What the task asks. Could you repeat the listing exactly, leaving out the pictures?

Stored data.
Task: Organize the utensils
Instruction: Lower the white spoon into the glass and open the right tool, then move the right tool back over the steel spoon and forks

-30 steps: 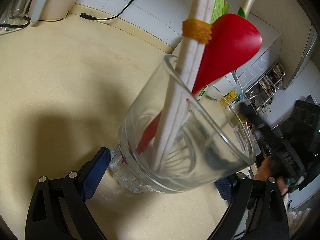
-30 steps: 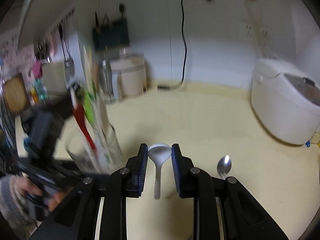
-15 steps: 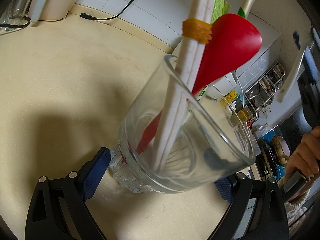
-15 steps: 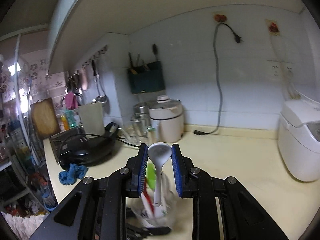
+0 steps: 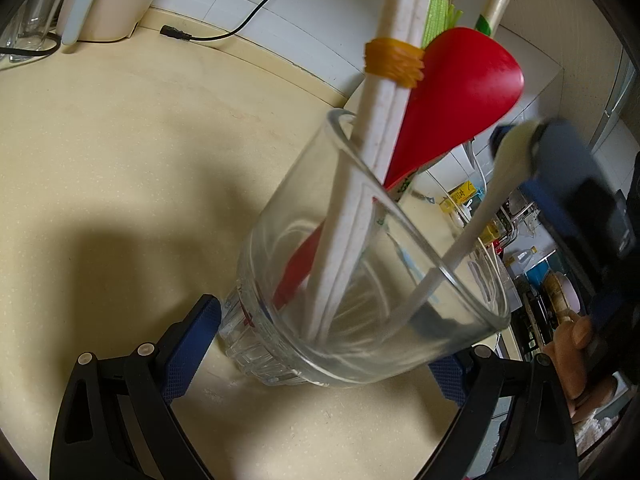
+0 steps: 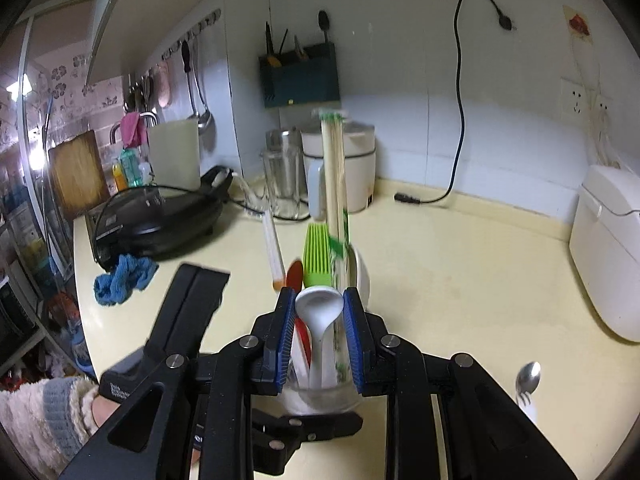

Output for this exercise.
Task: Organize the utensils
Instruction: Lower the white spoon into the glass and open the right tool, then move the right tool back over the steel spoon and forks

-30 steps: 
-30 steps: 
-15 steps: 
-15 steps: 
+0 steps: 
+0 steps: 

No further output is expected for this exercise.